Dataset records
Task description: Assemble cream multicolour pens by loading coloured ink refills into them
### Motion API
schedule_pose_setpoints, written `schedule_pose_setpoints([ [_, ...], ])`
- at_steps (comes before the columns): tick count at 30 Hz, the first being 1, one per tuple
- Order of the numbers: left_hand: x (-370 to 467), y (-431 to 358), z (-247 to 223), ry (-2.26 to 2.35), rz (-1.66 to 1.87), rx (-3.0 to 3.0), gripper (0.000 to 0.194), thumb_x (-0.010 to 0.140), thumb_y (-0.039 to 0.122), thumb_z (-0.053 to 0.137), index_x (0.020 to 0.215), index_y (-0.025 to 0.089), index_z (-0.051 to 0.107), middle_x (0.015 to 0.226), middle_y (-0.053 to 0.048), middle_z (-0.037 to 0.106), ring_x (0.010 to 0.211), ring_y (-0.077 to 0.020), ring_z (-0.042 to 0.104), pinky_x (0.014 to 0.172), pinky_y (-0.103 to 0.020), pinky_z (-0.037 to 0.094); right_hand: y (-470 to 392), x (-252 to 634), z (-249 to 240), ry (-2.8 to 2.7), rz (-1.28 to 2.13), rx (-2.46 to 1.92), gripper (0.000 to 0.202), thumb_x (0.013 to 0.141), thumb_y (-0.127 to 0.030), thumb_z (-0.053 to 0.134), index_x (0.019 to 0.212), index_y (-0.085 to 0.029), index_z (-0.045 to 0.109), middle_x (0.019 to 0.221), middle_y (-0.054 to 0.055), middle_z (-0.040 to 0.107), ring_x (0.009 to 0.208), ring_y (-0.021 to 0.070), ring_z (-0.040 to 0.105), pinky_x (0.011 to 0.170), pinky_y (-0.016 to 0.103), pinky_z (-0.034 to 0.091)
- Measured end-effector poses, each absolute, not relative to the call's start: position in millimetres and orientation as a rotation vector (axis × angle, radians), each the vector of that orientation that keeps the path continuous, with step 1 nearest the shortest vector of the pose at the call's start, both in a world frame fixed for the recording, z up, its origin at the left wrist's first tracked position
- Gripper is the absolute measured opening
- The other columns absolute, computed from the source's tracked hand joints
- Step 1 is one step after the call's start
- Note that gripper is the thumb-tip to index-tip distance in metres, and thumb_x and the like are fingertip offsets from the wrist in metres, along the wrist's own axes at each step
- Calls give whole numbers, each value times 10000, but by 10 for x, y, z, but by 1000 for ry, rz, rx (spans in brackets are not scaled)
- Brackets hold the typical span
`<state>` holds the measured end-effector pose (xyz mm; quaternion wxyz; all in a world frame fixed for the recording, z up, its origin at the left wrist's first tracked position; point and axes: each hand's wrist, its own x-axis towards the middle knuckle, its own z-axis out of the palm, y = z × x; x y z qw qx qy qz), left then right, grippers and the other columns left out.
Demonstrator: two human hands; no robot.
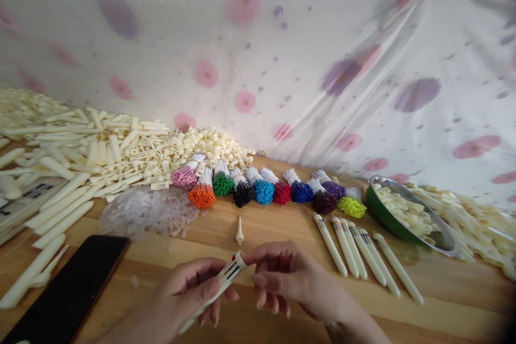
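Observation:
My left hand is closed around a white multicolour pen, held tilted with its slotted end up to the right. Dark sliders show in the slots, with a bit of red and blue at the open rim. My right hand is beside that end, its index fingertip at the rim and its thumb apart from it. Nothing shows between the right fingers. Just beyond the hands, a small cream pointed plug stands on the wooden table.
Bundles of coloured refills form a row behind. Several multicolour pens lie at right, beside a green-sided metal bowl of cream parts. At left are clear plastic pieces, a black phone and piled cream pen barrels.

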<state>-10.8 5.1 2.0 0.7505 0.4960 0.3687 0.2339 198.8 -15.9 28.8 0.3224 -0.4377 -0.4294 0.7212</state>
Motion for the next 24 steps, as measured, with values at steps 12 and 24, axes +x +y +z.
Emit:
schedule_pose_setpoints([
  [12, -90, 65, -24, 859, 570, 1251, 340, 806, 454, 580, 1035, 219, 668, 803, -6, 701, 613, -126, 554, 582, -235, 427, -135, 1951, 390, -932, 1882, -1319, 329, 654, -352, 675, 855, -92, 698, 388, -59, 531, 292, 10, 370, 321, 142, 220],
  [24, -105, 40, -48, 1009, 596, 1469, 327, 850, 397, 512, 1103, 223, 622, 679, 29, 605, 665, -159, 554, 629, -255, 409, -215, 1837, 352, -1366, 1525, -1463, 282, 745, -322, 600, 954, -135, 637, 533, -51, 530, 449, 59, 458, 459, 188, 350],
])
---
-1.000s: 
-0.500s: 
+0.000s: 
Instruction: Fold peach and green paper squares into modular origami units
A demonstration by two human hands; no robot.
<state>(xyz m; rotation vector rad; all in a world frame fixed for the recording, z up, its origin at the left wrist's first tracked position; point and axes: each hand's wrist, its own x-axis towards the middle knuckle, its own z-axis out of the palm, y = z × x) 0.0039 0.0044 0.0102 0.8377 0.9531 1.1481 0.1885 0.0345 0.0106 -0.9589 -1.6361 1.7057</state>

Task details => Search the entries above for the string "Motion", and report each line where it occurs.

Solution for this task =>
### Motion API
Motion for the next 24 steps, as measured, with values at steps 12 and 24, axes +x +y +z.

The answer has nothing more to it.